I knew Nikki was catholic.
She went to church religiously every Sunday.
In fact, as a way to get closer to her, I’d started going to conversion classes, and attending Sunday mass at the very church that she went to just so I could breach some of the gap between her and me.
The fact that abortion would never be uttered from her lips really held great appeal to me.
Because abortion had been a determining factor in how I’d live my life from the moment I turned twenty three.
Even now, twelve years later, I can still remember what that baby looked like.
I looked at it every day in the mirror.
“It’s gory. And not a good story,” I warned her.
She pressed further into my arms, and said what I needed to hear. “Tell me.”
So I did.
“I was asked if I wanted to, and since I’d never witnessed one before, I thought ‘sure, why not.’ Well, the why not became a ‘what the hell have I done’ pretty fuckin’ quickly. I’d heard about abortions during one of the many lectures. Knew the basics of it. So I go in there, and there’s this woman already on the table with her legs high and wide in the air.” I cleared my throat. “She was asleep, and it was then I realized that the baby they were doing the abortion on was a viable fetus, but the mother just didn’t want her.”

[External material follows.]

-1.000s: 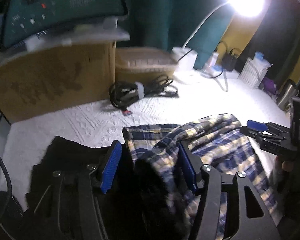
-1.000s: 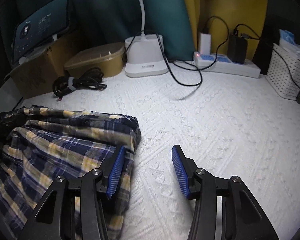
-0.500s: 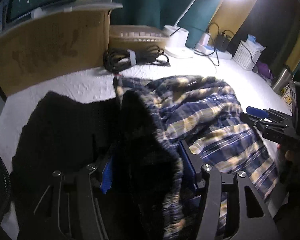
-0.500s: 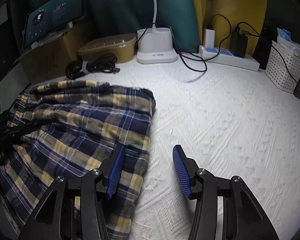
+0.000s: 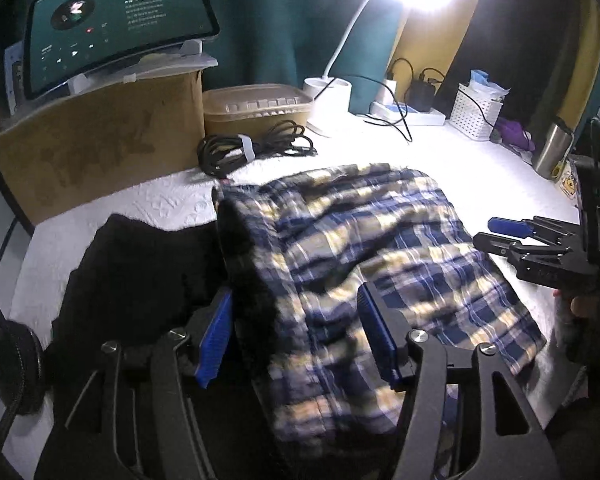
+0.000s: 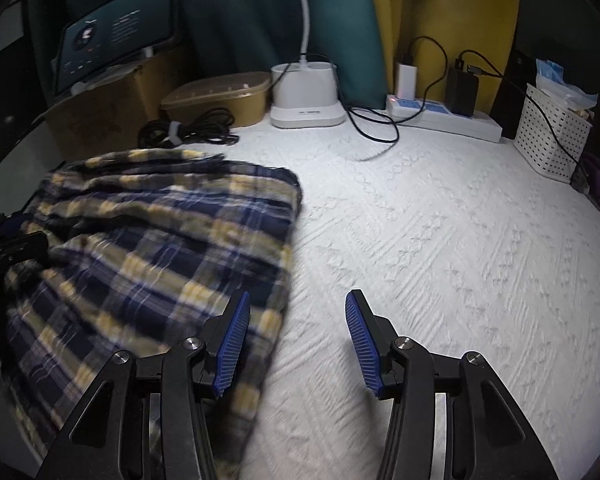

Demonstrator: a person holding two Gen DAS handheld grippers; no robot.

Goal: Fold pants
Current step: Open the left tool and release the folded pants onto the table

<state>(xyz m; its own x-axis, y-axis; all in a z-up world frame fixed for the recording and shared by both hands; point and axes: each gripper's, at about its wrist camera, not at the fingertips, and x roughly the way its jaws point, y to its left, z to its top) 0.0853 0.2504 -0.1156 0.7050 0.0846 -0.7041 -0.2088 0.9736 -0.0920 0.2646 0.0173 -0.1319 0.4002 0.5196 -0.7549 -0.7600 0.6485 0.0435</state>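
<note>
The blue, yellow and white plaid pants (image 5: 380, 248) lie spread on the white bed cover (image 6: 440, 240), blurred by motion. Their near, darker folded edge runs between the fingers of my left gripper (image 5: 294, 292). That gripper stands wide, and its blue pads (image 5: 216, 336) do not visibly squeeze the cloth. My right gripper (image 6: 296, 300) is open over the pants' right edge (image 6: 276, 280). Its left finger is above the fabric and its right finger above bare cover. In the left wrist view, the right gripper (image 5: 500, 232) shows at the right, held by a hand (image 5: 580, 304).
A black garment (image 5: 140, 272) lies left of the pants. At the back stand a cardboard box (image 5: 100, 148) with a lit tablet (image 5: 116, 28), a tan lidded container (image 5: 256, 110), coiled black cables (image 5: 252, 148), a lamp base (image 6: 306, 96), a power strip (image 6: 444, 116), a white basket (image 6: 552, 136) and a steel flask (image 5: 552, 148).
The pants went from a raised bunch between the left gripper's fingers to lying spread out flatter, their far edge now closer to the cables. Both grippers drew back a little.
</note>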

“I watched as they hooked the vacuum up, maneuvered the small hose up her vagina, and started to suck away.” I coughed. “Instantly, there was blood, and that’s about when I turned around and refused to watch anymore. I’d just witnessed a child murdered right in front of my eyes.”
“God,” she breathed, a sob catching in her throat.
“That was the first tattoo I got,” I said, grabbing her hand with my own and moving it to rest over my heart. “That’s when I met Peek.”
She moved away, placing distance that I didn’t want between us, between us, and held out her hand. “Show me your Peek.”
And that’s what I did.
Hopping off the truck’s tailgate, I made my way inside, hand in hand, with Nikki.
The first person to greet us at the front counter was Alison, the woman that’d been working the front desk for as long as I could remember.